Insulin resistance occurring in the early stages of diabetes contributes to a systemic imbalance of growth factors, cytokines and hormones, setting the stage for skin conditions such as acanthosis nigricans .4,7 “The pathologic mechanisms underlying acanthosis nigricans are poorly understood, but proposed mechanisms include abnormalities involving insulin-like growth factor receptor-1, fibroblast growth factor receptor, and epidermal growth factor receptor signaling pathways,” Dr Barbieri said.

Other less severe skin signs, such as yellowed skin and nails, thickened skin, and generalized pruritus are commonly seen in patients who have been diagnosed with diabetes, and can be used as markers of active disease. Likewise, an accumulation of skin tags in 1 or more regions of the body often points to poor glycemic control and suggests attention to strict management of diabetes.2-4

Management of Cutaneous Symptoms

Careful monitoring and outpatient follow-up of cutaneous symptoms can be a very useful practice in the management diabetes. In addition to indicating the need for testing in undiagnosed individuals, skin manifestations can provide markers of therapeutic lack of adherence or suboptimal response to current therapy in patients who are already diagnosed with diabetes. Early detection and dermatologic management of skin symptoms are important to the maintenance of general health and the prevention of complications in patients with diabetes.1

References

1.  de Macedo GMC, Nunes S, Barreto T. Skin disorders in diabetes mellitus: an epidemiology and physiopathology review. Diabetol Metab Syndr. 2016;8:63 doi: 10.1186/s13098-016-0176-y

2. Diabetes: 12 warning signs that appear on your skin. American Academy of Dermatology https://www.aad.org/public/diseases/a-z/diabetes-warning-signs.
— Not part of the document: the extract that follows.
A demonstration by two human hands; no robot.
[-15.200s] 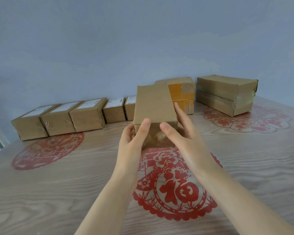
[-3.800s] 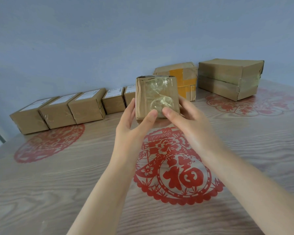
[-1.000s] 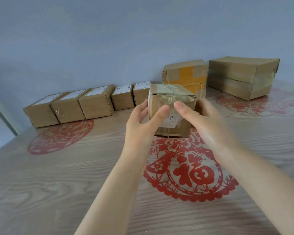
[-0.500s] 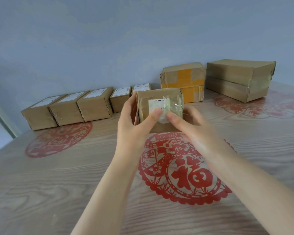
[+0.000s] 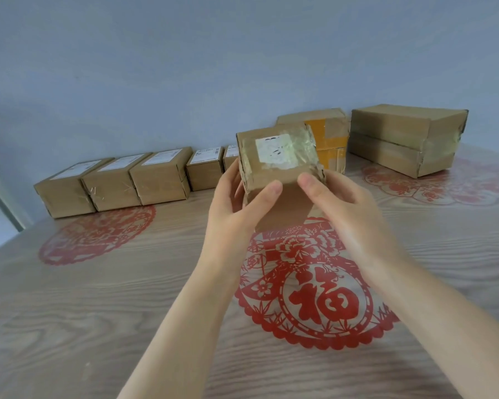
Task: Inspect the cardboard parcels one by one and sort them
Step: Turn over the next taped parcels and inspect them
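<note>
While left hand and right hand grip the taped parcel between their fingers, its labelled end faces up.

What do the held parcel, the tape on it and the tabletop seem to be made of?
The held parcel looks like matte brown cardboard, its edges frayed. The tape is probably clear plastic film: glossy, wrinkled, shining over the label. The tabletop shows wood grain, perhaps laminate or veneer.

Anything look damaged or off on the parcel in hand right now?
Yes. The held parcel looks worn: ragged, crumpled edges near the right hand, and wrinkled tape over its smudged white label.
</note>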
Accessed August 3, 2020.

3. Karadag AS, Ozlu E, Lavery MJ. Cutaneous manifestations of diabetes mellitus and the metabolic syndrome.

Clin Dermatol. 2018 Jan-Feb;36(1):89-93. doi: 10.1016/j.clindermatol.2017.09.015. Abstract

4. Bustan RS, Wasim D, Yderstræde KB, Bygum A. Specific skin signs as a cutaneous marker of diabetes mellitus and the prediabetic state – a systematic review. Dan Med J. 2017;64(1):A5316.
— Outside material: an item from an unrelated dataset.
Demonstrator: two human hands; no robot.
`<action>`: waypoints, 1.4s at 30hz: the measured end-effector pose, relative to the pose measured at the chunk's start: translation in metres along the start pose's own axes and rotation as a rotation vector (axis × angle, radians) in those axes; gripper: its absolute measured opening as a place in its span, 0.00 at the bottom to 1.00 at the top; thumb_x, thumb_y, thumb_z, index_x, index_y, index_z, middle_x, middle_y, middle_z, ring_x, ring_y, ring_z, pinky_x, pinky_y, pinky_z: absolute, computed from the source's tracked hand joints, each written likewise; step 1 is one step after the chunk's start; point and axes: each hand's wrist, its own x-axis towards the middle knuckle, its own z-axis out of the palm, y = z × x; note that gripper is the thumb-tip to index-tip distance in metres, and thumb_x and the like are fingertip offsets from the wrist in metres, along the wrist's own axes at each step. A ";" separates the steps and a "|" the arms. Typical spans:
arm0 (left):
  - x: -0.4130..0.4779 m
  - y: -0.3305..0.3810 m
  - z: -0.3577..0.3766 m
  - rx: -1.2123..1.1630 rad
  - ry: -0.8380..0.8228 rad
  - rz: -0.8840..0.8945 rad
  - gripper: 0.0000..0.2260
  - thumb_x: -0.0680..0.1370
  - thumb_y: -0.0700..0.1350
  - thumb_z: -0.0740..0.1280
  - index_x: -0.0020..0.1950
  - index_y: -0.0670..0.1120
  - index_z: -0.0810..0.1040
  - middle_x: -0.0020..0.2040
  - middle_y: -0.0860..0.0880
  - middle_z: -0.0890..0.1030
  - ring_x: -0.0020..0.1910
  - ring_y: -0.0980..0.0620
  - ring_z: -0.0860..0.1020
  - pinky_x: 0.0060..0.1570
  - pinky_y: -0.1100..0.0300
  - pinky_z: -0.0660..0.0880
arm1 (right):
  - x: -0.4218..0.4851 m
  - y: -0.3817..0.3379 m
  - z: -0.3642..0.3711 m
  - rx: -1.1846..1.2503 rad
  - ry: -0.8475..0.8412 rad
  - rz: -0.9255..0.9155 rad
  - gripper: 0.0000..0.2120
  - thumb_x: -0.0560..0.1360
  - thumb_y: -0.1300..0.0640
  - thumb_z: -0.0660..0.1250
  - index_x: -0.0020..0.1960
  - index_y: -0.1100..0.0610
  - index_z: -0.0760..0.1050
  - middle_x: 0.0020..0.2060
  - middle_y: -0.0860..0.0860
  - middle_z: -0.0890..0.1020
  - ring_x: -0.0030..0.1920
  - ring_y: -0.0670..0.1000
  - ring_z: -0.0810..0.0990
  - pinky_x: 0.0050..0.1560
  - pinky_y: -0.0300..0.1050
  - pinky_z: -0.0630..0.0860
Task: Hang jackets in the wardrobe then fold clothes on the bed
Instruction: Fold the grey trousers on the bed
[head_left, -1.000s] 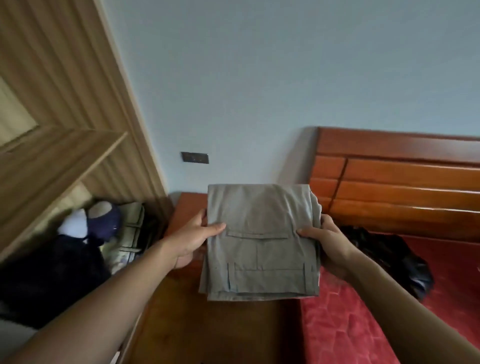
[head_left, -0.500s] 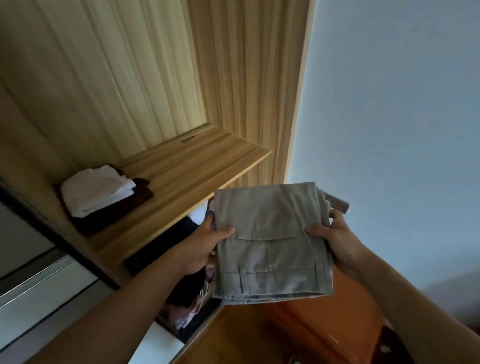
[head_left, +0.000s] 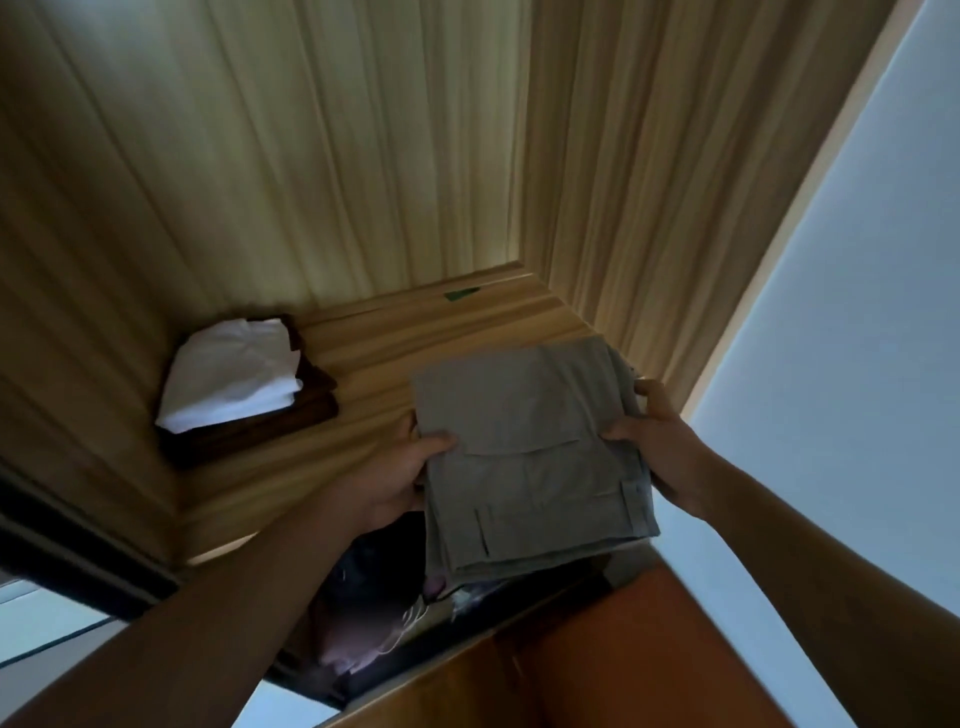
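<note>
I hold a folded pair of grey-khaki trousers (head_left: 530, 447) flat between both hands, its far half over the front right part of the wooden wardrobe shelf (head_left: 363, 364). My left hand (head_left: 400, 478) grips the left edge, thumb on top and fingers underneath. My right hand (head_left: 660, 447) grips the right edge the same way. On the shelf's left side lies a folded white garment (head_left: 234, 374) on top of a folded dark brown one (head_left: 291, 421).
Below the shelf, dark clothes (head_left: 374, 571) hang or lie in the wardrobe's lower part. A reddish-brown wooden nightstand (head_left: 597, 660) stands at the bottom right against the pale blue wall (head_left: 831, 364). The wardrobe's back and side panels rise behind the shelf.
My view has swung left and up from the bed and headboard to the wardrobe shelf. Both hands have carried the folded trousers up and forward over the shelf's front edge.
</note>
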 end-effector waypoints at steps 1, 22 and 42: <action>0.012 0.005 0.002 -0.014 0.008 -0.005 0.27 0.78 0.47 0.72 0.73 0.61 0.66 0.65 0.50 0.80 0.62 0.45 0.79 0.60 0.41 0.79 | 0.018 -0.005 -0.002 -0.047 0.000 -0.014 0.30 0.75 0.68 0.68 0.72 0.50 0.64 0.61 0.53 0.76 0.57 0.56 0.79 0.49 0.50 0.80; 0.329 0.099 -0.013 -0.095 0.169 -0.015 0.19 0.79 0.38 0.69 0.65 0.58 0.71 0.62 0.49 0.80 0.59 0.45 0.80 0.48 0.44 0.81 | 0.388 -0.044 0.008 -0.645 0.122 -0.212 0.08 0.82 0.58 0.63 0.48 0.51 0.80 0.47 0.52 0.80 0.51 0.54 0.78 0.47 0.43 0.69; 0.466 0.079 -0.037 1.235 0.280 0.277 0.33 0.84 0.61 0.52 0.83 0.53 0.40 0.82 0.42 0.35 0.81 0.43 0.36 0.79 0.45 0.43 | 0.510 0.041 0.070 -1.428 -0.007 -0.152 0.38 0.78 0.27 0.40 0.83 0.44 0.40 0.82 0.53 0.41 0.81 0.60 0.36 0.77 0.72 0.44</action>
5. Kong AS, Williams RL, Rhyne R et al. Acanthosis nigricans: high prevalence and association with diabetes in a practice­based research network consortium – a primary care multi­ethnic network (PRIME Net) study. J Am Board Fam Med.2010;23:476­85.

6. American Diabetes Association website. https://www.diabetes.org/diabetes/complications/skin-complications. Accessed August 6, 2020.

7. Kochet K, Lytus I, Svistunov I, Sulaieva O. Skin pathology in diabetes mellitus: clinical and pathophysiological correlations (review). Georgian Med News. 2017 Dec;(273):41-46.PMID: 29328028 Review. Russian. Abstract.